Page:Œuvres de Philippe Desportes (éd. 1858).djvu/505

Le texte de cette page a été corrigé et est conforme au fac-similé.

Quelqu’un peut-estre, à son gré la voyant,
Feint l’amoureux et plaint un faux martire.

Quiconque sois, mets fin à ta poursuite,
Et reconnois que c’est trop presumer ;
Il n’appartient qu’à moy seul de l’aimer.
Toute autre amour pour elle est trop petite.

Et vous, deesse, heureux feu de ma vie,
S’il est ainsi que vostre grand’ beauté
N’ait rien d’égal que ma fidelité,
Ne permettez d’une autre estre servie.


STANCES


Amour guide ma plume et me donne l’adresse,
Pour vivement pourtraire une jeune deesse,
Qui prend les deïtez aux filés de ses yeux,
Qui rend les plus hautains sous son obeïssance,
Estallant icy-bas par sa douce presance
Ce qu’on voit de plus rare au cabinet des cieux.

Angelique beauté, je sacre à la memoire
Ces vers, avantureux courriers de vostre gloire,
Qui n’atteindront pourtant au ciel de vostre honneur ;
Pour aspirer si haut ma force est trop petite,
Je sçay mon impuissance et vostre heureux merite,
Et sçay qu’il vous faudroit un plus divin sonneur.

Que le grand œil du ciel, quand il fait sa carriere,
S’arreste à contempler et devant et derriere,
En terre, au firmament, d’un et d’autre costé,
Il dira qu’il ne voit tant de beautez ensemble,
Que tout le plus parfait en vous seule s’assemble,
Et mesme que vos yeux font honte à sa clarté.

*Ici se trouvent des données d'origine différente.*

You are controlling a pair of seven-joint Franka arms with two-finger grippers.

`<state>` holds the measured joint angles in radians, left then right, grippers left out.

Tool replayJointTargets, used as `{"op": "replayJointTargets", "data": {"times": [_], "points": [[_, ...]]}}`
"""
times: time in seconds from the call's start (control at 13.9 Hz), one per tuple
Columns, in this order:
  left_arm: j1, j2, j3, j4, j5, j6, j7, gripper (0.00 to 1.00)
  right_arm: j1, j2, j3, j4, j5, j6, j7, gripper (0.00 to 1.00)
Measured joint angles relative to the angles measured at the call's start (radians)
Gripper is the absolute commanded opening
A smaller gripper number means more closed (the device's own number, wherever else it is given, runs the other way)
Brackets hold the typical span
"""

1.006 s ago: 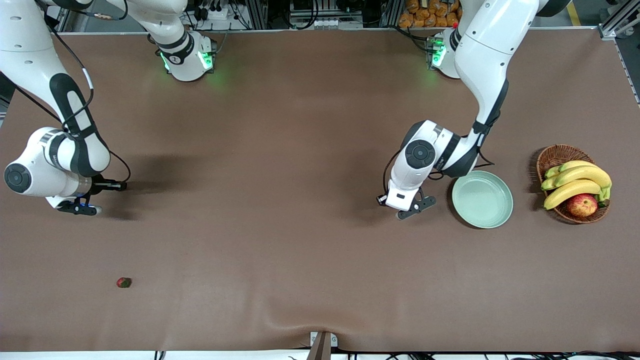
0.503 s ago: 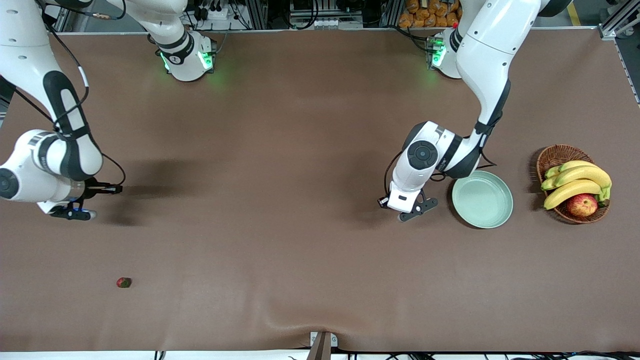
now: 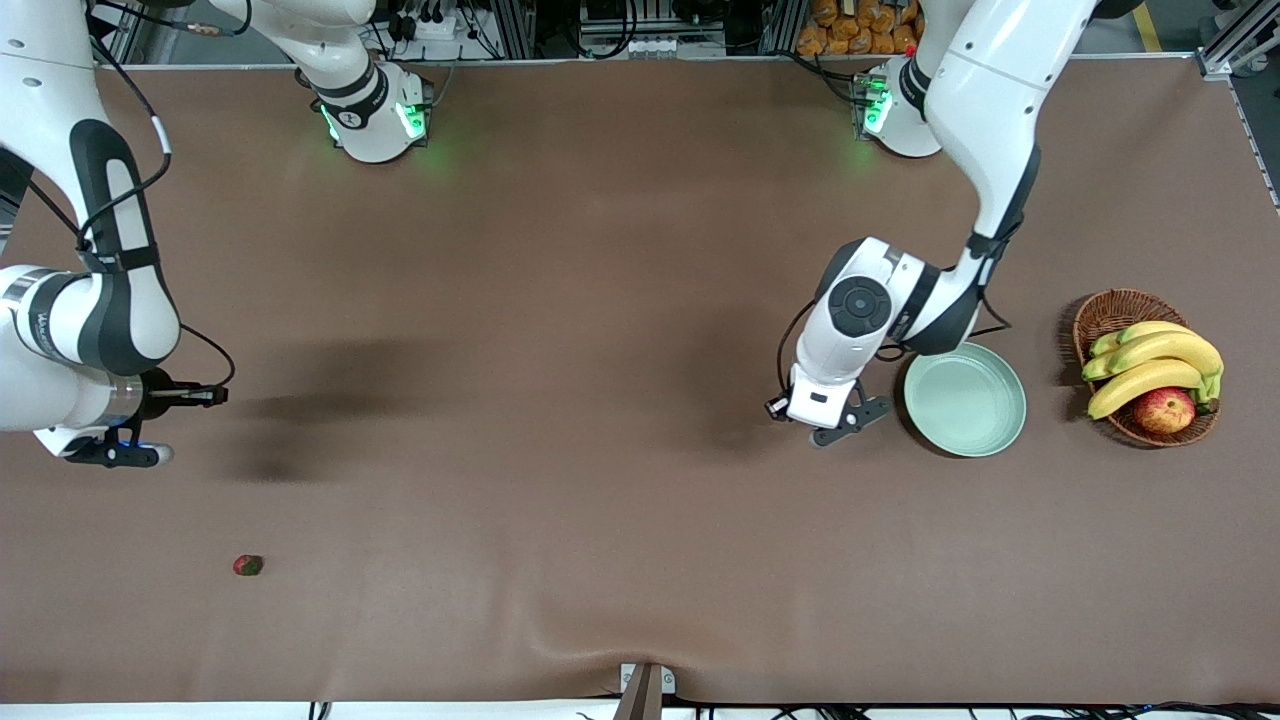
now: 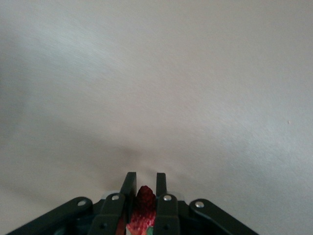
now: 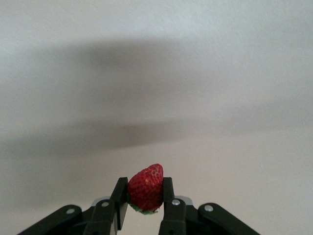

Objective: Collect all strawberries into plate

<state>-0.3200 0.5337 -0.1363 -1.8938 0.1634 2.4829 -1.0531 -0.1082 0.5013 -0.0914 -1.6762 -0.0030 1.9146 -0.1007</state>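
Observation:
My left gripper (image 3: 845,420) hangs over the table just beside the rim of the pale green plate (image 3: 965,400), on the side toward the right arm's end. In the left wrist view the left gripper (image 4: 145,180) is shut on a red strawberry (image 4: 144,198). My right gripper (image 3: 110,455) is over bare table at the right arm's end. In the right wrist view the right gripper (image 5: 145,184) is shut on a strawberry (image 5: 145,191) with its green cap down. A third strawberry (image 3: 248,565) lies loose on the table close to the front camera, toward the right arm's end. Nothing lies in the plate.
A brown wicker basket (image 3: 1110,312) with bananas (image 3: 1150,365) and an apple (image 3: 1164,410) stands beside the plate at the left arm's end of the table. The brown table cover (image 3: 600,300) has a wrinkle at the front edge.
The right gripper has drifted with its strawberry toward the right arm's end of the table. The left gripper has shifted slightly toward the plate. The loose strawberry has not moved.

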Motion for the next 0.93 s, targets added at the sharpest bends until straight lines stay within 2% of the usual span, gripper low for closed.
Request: {"op": "replayJointTargets", "data": {"times": [0.29,0.43,0.65,0.93], "points": [[0.034,-0.093,-0.001,0.001,0.0,-0.116,0.007,0.0,0.075,0.0,0.003,0.084,0.126,-0.075,0.12,0.0],[0.066,-0.124,0.0,0.0,0.0,-0.189,0.063,0.0,0.125,0.001,0.006,0.111,0.179,-0.089,0.239,0.0],[0.129,-0.141,0.001,-0.003,0.0,-0.265,0.137,0.0,0.226,0.013,0.009,0.136,0.286,-0.088,0.446,0.0],[0.232,-0.141,0.002,-0.02,0.0,-0.29,0.267,0.0,0.365,0.066,0.011,0.187,0.423,-0.041,0.71,0.0]]}}
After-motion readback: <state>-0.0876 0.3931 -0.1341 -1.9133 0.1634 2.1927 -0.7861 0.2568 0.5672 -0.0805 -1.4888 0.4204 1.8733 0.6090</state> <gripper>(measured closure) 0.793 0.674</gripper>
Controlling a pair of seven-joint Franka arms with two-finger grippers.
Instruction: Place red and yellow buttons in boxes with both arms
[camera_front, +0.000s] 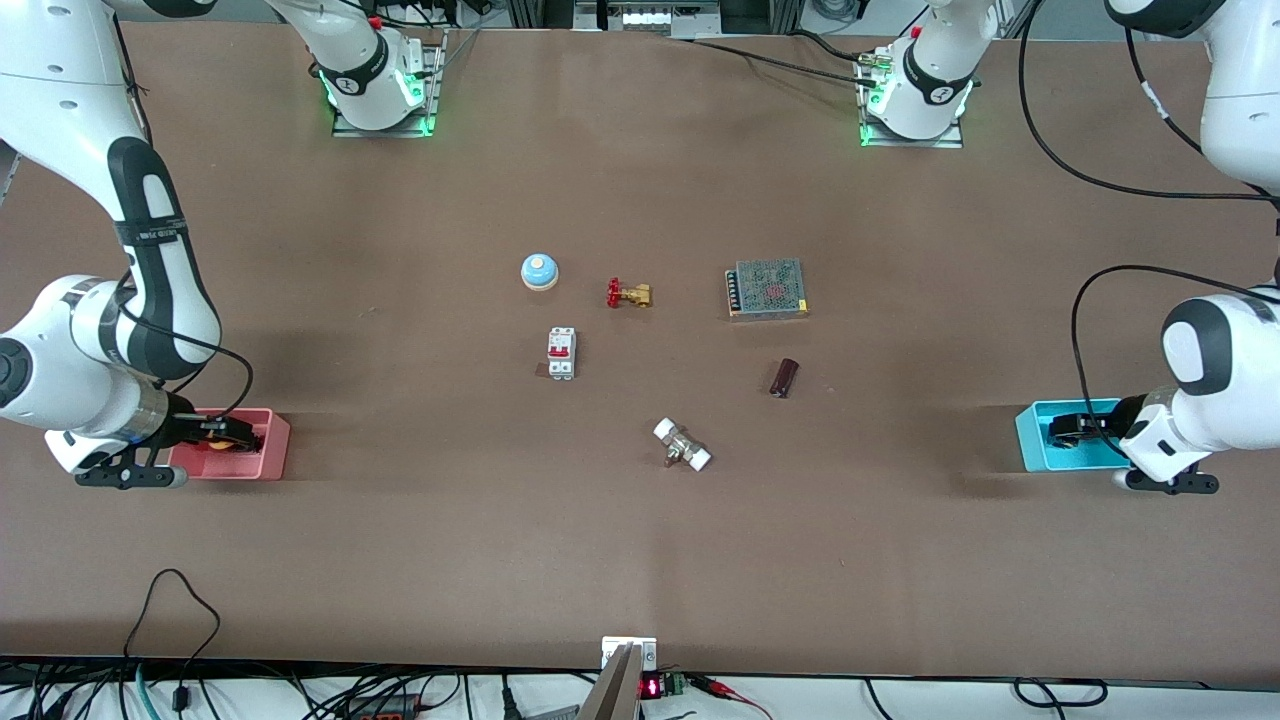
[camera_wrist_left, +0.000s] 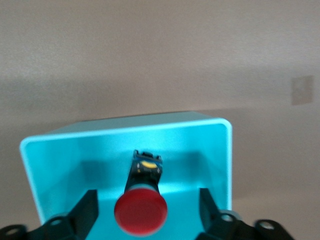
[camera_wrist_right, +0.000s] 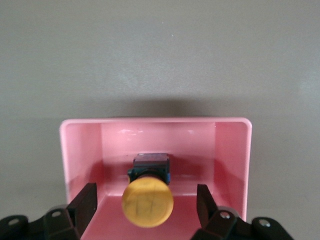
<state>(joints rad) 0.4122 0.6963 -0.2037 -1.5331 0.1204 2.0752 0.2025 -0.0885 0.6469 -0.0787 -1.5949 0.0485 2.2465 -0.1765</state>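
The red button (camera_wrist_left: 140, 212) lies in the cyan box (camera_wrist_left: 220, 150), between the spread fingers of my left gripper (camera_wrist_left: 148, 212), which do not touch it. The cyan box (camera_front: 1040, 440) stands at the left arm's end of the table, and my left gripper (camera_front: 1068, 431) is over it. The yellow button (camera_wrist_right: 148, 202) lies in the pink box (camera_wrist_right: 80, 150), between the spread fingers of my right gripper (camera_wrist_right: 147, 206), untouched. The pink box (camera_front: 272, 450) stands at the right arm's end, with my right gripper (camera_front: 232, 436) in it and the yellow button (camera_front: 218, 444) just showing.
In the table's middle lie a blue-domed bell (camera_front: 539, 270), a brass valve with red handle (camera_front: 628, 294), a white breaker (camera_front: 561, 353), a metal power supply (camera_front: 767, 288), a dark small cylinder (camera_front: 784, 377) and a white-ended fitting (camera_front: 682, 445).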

Celuy qui delibere et qui ferme s’obstine
De ne loger jamais l’Amour en sa poitrine,
Qu’il s’espreuve à vos yeux seulement une fois,
Puis qu’il restive apres, s’il en a la puissance,
Faisant comme devant à l’Amour resistance,
Et ne reconnoissant son empire et ses loix !

Vous avez pour compagne une grace amiable,
La chasteté vous suit doucement venerable,
Et pourvoit que l’Amour ne vous fait soupirer ;
L’attrayante rigueur, la grave courtoisie,
Les beautez, les vertus, toutes vous ont choisie
Et se font icy-bas en vous seule adorer.